Comme le sondage réalisé par l’IPSE et l’institut de sondages Opinion en régions le met en exergue, le Maroc s’est engagé de longue date dans une ambitieuse stratégie africaine, justifiant sa demande d’adhésion. Les secteurs de l’aéronautique, de l’automobile, de l’agroalimentaire font du «Maroc bleu» – eu égard aux formidables richesses halieutiques que lui procurent ses milliers de kilomètres de côtes atlantiques et méditerranéennes – et du «Maroc vert» – gage pour l’émergence d’une solide économie verte dans le Royaume chérifien, forte de la Stratégie nationale de développement durable (SNDD), d’un côté, et de l’Initiative nationale pour le développement humain (INDH), de l’autre – un nouveau pôle d’attractivité pour l’Afrique. Le Maroc est ainsi devenu le premier investisseur africain dans les zones de la Communauté économique et monétaire de l’Afrique centrale (CEMAC) et de l’Union économique et monétaire ouest-africaine (UEMOA), dont les volumes d’échanges commerciaux ont doublé en quatre ans. Au niveau économique, il convient de rappeler que le Maroc a annulé la dette des pays africains les moins avancés et exonéré des droits de douane leurs produits sur son territoire. Des conventions de coopération technique, culturelle ainsi que plusieurs accords commerciaux ont permis d’intensifier les échanges et les investissements jusqu’à conférer au Maroc la position de second émetteur d’IDE africains en Afrique après l’Afrique du Sud.

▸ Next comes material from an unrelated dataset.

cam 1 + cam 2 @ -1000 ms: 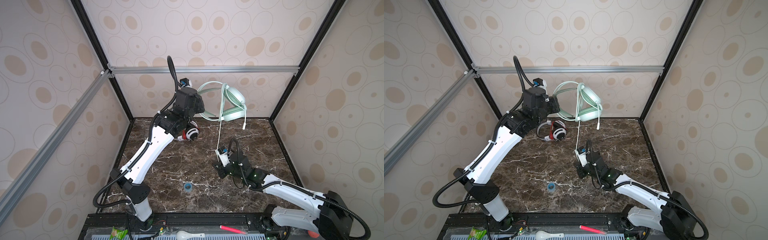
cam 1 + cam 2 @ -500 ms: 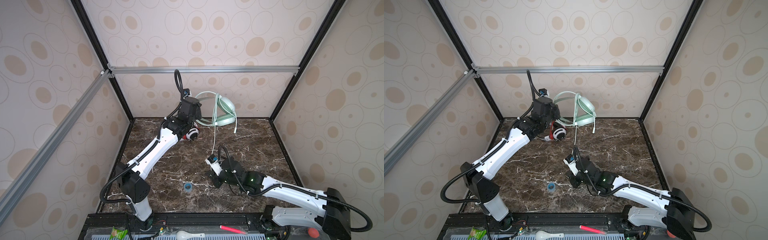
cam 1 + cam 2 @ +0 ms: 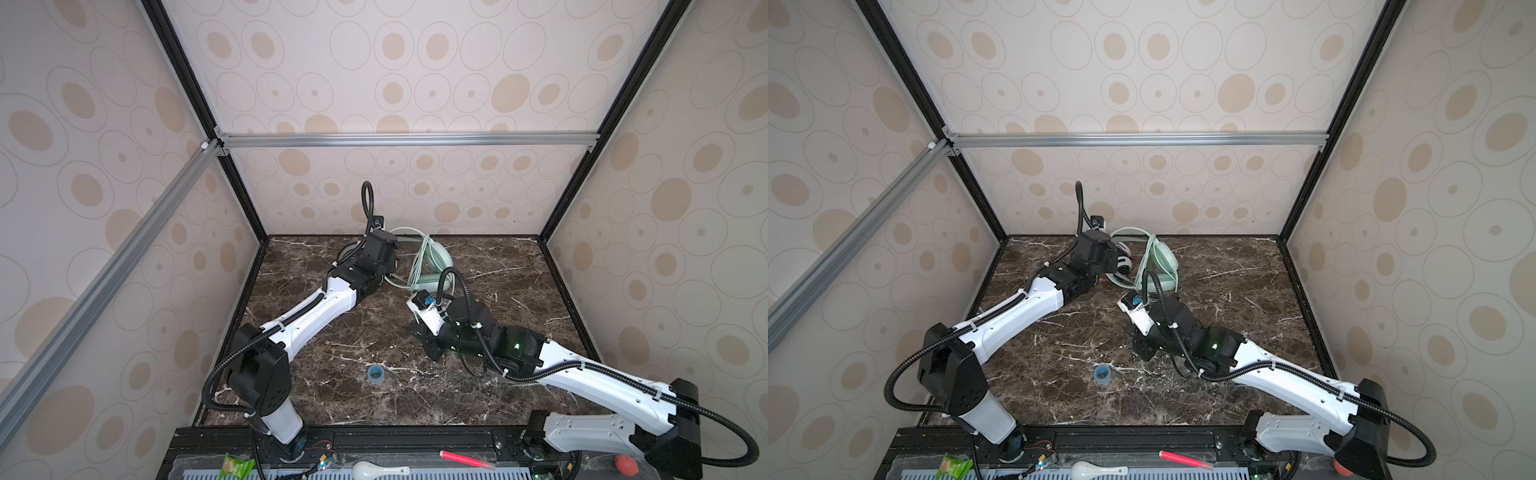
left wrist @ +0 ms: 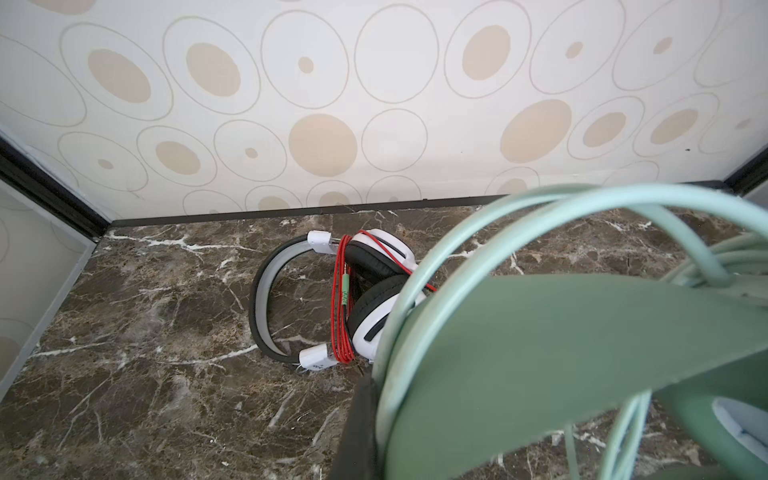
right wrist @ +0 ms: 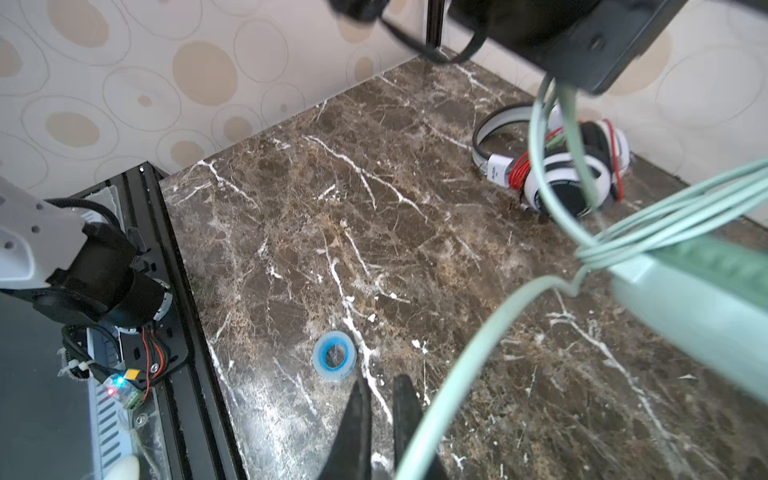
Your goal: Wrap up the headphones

Les stratégies déployées par les grands opérateurs économiques marocains, tels que l’Office chérifien des phosphates, la banque Attijariwafa bank, la compagnie aérienne Royal Air Maroc (RAM), les groupes immobiliers, les groupes pharmaceutiques et les groupes de presse, pour ne citer que ces secteurs, en pleine croissance, attestent de la percée réelle et significative des entreprises marocaines sur les marchés africains. L’Afrique est désormais un élément constitutif de la diplomatie économique du Maroc qui allie le fait de conforter les parts de marchés du Maroc en Afrique à la prise en compte des besoins spécifiques des pays africains partenaires.
Enfin, le Maroc a adopté une politique migratoire, en septembre 2013, qui a permis la régularisation de près de 25.000 ressortissants subsahariens l’année dernière. Ce recours à la régularisation permet ainsi d’allier perspective économique et sécurisation humaine. C’est la raison pour laquelle le Roi Mohammed VI a été désigné, par l’Union africaine, en janvier dernier, pour porter cette question au niveau panafricain.
Sachons ainsi, en assurer la pérennité aussi sur le continent africain, dans sa partie occidentale, en renforçant et élargissant la Cédéao au Maroc, ainsi qu’en y assurant le retour de la Mauritanie, qui l’avait quittée en 2000. N’oublions pas que cet espace économique, fort d’une population de 300 millions d’habitants répartie sur 15 États, d’une superficie de 6 millions de km² et doté d’un PIB cumulé de 630 milliards de dollars, saura grandement profiter de ce que le Maroc apporterait, en intégrant l’organisation sous-régionale. En effet, en intégrant le Maroc, la CER ouest-africaine gagnerait 115 milliards de dollars, devenant, avec un PIB de près de 745 milliards de dollars, la 16e économie mondiale.